#35 - Libur Semester

4.9K 325 6
                                    

Tahun 2016.
Jember.

Libur semester, Hore!

Hasil UTS, masa bodo dulu. Yang terpenting bagi Mahasiswa/i sekarang adalah, mereka bisa liburan!

Suasana pagi di kabupaten Jember kerap kali membuat Kiran takjub, pasalnya dipagi buta macam sekarang ini, udara di Jember memang sangat sejuk. Ditambah lagi semilir angin sepoy-sepoy membuat beberapa poni Kiran yang sedikit basah akibat cuci muka tadi cepat mengering. Bersama Karan, semuanya serasa lengkap. Ah, tidak hanya pacarnya. Semua temannya juga ikut.

Bram, dia ikut. Itu karena dia adalah sahabat Karan. Dan memang baru pertama ini Bram diajak ke tempat kakek Karan, ayah dari Giotraf. Ine, tentu, dia kakak Karan sendiri yang kata Windri harus diajak untuk mengawasi Karan dan teman-temannya. Karan fikir itu tidak menjadi masalah, selama kakaknya itu tidak membuat rusuh.

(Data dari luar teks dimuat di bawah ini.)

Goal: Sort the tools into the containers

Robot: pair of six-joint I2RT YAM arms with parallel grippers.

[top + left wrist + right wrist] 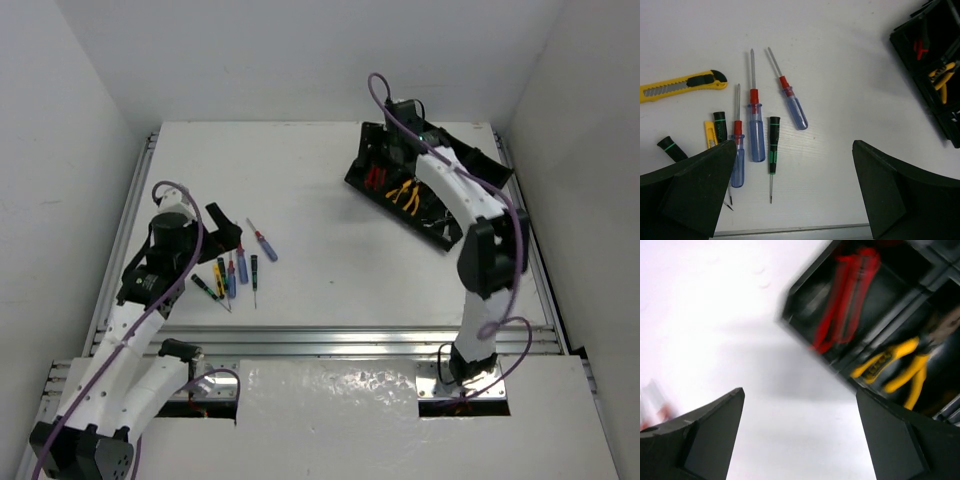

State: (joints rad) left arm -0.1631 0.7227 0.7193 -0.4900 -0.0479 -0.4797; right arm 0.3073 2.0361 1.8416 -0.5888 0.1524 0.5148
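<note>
Main risk on the left side: the screwdrivers [756, 135] lie bunched on the white table [855, 65], handles nearly touching. A wide grasp there could catch two at once or knock a neighbour. The thin round handles look likely to roll away from a pad. A yellow utility knife [682, 85] sits just beside the bunch and could get bumped too.

Risk on the right side: the black tray [805, 335] sits skewed near the far right of the table, and a finger clipping its rim could shove it.

Left gripper [793, 150] hovers over the near end of the screwdriver bunch. Its jaws are spread wide, holding nothing and touching nothing.

Right gripper [800, 392] hangs over bare table just beside the tray edge, also wide apart and empty. That view is blurred.

Red-handled pliers [850, 295] lie in one tray compartment and yellow-handled pliers [895, 370] in the adjoining one. No screwdriver shows in the tray, so most of the sorting looks undone.
</note>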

Gin dan Sera. Mereka juga ikut. Tentu karena Kiran yang mengajak, dan Karan menyetujuinya. Sudah hampir mau tiga bulan mereka berteman, dan itu membuat Kiran sudah bukan lagi menjadi orang yang irit omong didepan Gin dan Sera.

Haikal, tentu saja dia harus ikut. Sahabatnya itu memang selalu Kiran bawa kemana-mana, benar, alasan pertama Kiran mengajak Haikal ya karena memang ada Ine. Masalah Haikal dengan Gin, ah, Kiran fikir Haikal memang benar tidak menyukai Gin. Gin juga sepertinya sudah menyerah dengan Haikal yang agak mulai cuek padanya.

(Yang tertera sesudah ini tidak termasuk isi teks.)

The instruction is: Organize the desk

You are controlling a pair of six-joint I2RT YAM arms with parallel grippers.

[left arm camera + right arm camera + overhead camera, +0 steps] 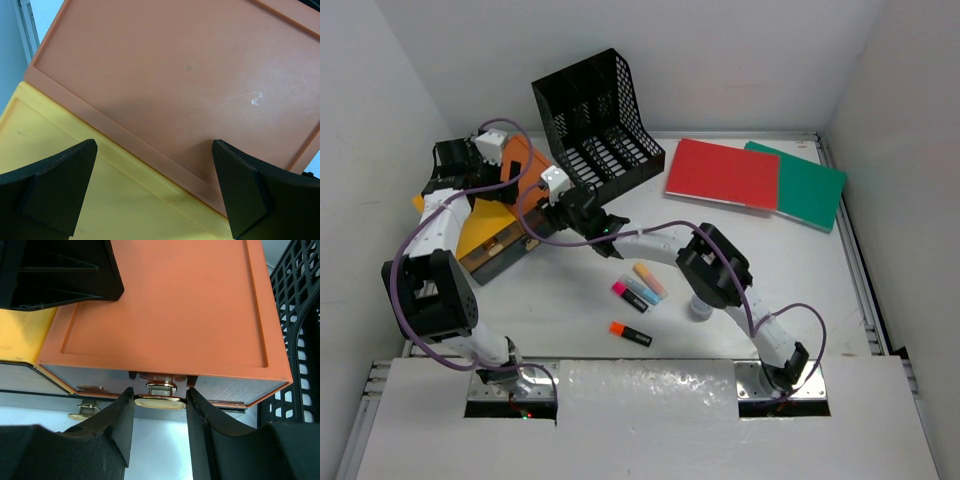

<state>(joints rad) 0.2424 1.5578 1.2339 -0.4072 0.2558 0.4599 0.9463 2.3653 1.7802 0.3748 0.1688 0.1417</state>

"Aku rindu Ayah Traf." Ujar Kiran tiba-tiba membuat cowok disebelahnya menoleh kearahnya. Karan, dia mengusap pelan pucuk kepala Kiran sambil senyum.

"Saya lebih dari rindunya kamu." Katanya. Kiran melirik Karan, tangannya dengan cepat merangkul pinggang Karan dengan mata terpejam, kepalanya disandarkan di dada cowok itu.

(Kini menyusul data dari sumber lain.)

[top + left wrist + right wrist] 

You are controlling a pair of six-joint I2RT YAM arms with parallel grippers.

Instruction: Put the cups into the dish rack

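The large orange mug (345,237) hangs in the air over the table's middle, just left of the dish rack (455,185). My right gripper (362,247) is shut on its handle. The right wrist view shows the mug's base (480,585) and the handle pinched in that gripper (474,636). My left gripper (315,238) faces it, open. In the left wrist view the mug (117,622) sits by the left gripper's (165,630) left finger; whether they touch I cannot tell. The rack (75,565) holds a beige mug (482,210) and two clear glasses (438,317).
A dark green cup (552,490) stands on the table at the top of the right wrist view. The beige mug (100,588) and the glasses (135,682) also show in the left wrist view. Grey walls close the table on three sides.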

Seraya matahari ikut terbit, cahaya oranyenya menerangi kedua sejoli itu dengan hangat. Kabutnya sudah agak hilang, udara yang tadinya dingin jadi  mulai agak panas. Hamparan sawah yang mereka lihat kini menampakkan warna hijau alaminya. Kiran menghirup dalam aroma pedesaan itu sambil mengingat ingat Giotraf, sebelum akhirnya kepalanya disentuh lagi oleh Karan.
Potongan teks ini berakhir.